Feb 08, 2020 / by  Miles Jennings
Miles Jennings

Recruiting Technology Industry

Intro to the Recruiting Industry

A $148B industry worldwide, with direct-hire search representing $21B, the talent-search and staffing industry is growing. The industry is largely fragmented, with the top 5 firms capturing just 9 percent market share in total. 

Overall, the U.S. recruitment industry is huge, and it continues to grow, driven largely by robust GDP growth creating demand for both direct-hire and contingent (project-based) workers. Demographic trends are also accelerating the demand for recruitment services: Approximately 10,000 baby boomers will retire each day in 2020, and employers are turning to the recruiting industry to close these talent gaps.

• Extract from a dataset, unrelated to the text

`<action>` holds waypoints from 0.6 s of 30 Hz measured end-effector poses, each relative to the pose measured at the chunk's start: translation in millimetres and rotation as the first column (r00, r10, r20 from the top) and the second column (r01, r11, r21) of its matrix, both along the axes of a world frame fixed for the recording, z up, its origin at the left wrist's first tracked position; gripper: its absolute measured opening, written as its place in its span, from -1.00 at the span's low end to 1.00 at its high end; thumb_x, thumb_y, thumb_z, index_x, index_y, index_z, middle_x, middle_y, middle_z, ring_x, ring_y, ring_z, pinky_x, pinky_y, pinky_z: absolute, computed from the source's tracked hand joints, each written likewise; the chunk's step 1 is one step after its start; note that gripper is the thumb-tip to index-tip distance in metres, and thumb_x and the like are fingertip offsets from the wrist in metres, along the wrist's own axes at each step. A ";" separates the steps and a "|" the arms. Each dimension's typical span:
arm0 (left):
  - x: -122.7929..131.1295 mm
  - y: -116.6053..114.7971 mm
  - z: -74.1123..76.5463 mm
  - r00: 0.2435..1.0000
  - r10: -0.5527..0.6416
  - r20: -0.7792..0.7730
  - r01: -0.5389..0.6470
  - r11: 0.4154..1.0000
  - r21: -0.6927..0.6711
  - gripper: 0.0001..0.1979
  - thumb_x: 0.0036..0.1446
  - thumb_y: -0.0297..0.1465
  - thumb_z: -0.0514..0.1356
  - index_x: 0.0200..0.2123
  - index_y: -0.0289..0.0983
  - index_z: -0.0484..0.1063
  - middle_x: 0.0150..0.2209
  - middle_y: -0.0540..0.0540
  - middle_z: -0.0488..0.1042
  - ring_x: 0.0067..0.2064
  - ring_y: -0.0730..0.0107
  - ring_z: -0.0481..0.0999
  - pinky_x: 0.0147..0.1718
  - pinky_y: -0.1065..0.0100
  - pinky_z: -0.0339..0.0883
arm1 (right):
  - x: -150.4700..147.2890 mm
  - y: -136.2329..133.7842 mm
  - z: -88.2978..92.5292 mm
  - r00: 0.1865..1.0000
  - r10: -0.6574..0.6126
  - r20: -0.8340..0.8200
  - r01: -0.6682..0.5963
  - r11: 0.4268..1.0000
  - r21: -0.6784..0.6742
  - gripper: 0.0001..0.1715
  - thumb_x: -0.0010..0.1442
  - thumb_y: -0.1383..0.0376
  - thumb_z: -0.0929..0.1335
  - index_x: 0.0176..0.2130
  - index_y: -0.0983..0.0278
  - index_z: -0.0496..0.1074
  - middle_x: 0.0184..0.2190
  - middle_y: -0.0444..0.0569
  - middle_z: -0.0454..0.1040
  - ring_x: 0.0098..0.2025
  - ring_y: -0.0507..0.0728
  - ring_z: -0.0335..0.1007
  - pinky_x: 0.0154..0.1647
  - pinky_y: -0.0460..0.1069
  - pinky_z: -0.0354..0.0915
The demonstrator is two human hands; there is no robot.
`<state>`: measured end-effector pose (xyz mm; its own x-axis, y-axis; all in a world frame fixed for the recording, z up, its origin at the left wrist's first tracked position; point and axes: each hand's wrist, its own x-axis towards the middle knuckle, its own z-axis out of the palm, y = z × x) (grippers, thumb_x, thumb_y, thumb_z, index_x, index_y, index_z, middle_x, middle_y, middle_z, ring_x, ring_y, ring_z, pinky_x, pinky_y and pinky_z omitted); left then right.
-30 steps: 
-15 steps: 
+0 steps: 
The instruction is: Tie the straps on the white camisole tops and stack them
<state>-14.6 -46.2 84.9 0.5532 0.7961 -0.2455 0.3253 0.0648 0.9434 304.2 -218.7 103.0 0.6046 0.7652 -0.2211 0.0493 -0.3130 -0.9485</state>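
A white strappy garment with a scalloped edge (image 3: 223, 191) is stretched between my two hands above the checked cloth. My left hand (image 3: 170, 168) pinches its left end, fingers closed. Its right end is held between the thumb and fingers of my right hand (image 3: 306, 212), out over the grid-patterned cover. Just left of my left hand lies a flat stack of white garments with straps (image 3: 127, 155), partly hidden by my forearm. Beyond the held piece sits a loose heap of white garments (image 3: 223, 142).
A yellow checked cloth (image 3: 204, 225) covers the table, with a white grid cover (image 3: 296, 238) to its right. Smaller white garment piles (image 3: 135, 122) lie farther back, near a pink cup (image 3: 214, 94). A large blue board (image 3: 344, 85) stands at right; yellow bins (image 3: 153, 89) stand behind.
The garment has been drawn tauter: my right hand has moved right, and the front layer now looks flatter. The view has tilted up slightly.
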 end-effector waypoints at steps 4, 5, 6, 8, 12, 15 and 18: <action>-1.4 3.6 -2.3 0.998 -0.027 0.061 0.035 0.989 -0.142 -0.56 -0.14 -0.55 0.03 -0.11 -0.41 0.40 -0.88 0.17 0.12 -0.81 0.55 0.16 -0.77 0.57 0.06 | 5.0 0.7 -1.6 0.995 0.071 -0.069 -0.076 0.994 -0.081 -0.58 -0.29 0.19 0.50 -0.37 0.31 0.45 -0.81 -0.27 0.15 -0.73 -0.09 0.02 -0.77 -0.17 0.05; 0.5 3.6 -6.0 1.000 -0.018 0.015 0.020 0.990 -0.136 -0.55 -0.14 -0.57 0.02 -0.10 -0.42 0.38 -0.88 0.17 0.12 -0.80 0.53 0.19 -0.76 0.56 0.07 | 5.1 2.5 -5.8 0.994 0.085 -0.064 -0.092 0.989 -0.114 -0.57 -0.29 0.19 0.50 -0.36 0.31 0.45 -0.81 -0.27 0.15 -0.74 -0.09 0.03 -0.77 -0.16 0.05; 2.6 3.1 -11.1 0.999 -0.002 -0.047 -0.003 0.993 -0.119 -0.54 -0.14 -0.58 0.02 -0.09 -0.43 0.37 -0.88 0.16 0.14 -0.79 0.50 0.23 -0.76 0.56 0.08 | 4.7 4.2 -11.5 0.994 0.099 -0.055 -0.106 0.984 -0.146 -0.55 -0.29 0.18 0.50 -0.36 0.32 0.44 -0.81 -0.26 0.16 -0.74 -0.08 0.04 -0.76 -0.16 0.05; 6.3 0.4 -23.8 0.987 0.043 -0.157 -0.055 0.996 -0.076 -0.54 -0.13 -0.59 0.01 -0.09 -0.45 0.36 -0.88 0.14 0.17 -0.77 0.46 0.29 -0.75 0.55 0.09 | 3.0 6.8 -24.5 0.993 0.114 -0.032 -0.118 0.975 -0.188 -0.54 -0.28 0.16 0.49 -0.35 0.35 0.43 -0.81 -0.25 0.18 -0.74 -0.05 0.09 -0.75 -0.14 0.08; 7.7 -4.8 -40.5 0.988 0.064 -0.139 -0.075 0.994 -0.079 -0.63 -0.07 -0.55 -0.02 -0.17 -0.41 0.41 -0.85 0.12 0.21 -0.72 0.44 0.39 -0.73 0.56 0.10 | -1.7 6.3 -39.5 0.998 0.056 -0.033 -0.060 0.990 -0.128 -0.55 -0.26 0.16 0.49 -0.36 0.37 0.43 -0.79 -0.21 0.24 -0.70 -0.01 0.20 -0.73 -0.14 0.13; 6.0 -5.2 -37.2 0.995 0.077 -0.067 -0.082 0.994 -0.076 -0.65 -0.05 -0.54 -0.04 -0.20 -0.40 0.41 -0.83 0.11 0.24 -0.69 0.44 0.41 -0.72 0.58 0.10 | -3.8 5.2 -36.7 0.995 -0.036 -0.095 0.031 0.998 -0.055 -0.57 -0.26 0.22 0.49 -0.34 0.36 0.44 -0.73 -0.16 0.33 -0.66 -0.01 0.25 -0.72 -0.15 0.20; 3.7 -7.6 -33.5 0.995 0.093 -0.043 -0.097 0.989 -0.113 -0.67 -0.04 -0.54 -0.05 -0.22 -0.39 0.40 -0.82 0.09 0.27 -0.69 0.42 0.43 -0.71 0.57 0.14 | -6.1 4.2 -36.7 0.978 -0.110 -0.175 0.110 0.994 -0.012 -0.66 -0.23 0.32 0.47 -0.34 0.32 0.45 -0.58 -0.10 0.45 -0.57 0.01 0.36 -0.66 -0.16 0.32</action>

Overall corporate spending in recruiting technology continues to grow, expected to surpass $10B by 2022, according to Jason Corsello, General Partner of Acadian Ventures.

In light of all this, the environment for investment in recruiting and talent acquisition technology companies remains hot. The Starr Conspiracy’s “2019 Work Tech Investments Report” cites 107 deals funded in recruiting and talent acquisition innovation, totaling approximately $2.2B. Advisory firm HRWins reports that in Q4 '19 talent acquisition grew to be the strongest investment category within the broader Human Resources technology sector.

With 73 percent of employers struggling to find relevant candidates and more than 7M open jobs in the U.S., recruiting represents an enormous market opportunity. Typically, 29 percent of roles are filled by referrals from internal staff at companies. The remaining 71 percent of these roles provides a massive market demand and revenue opportunity that consistently fuels demand and business for innovative technology companies to capture.

The Evolving Market

Crunchbase recently interviewed Anu Hariharan, a partner at the  Y Combinator Continuity Fund, who has been tracking the recruiting industry for years. Hariharan told Crunchbase News the talent acquisition technology market has evolved in response to the growing demand among companies of all industries for highly skilled talent.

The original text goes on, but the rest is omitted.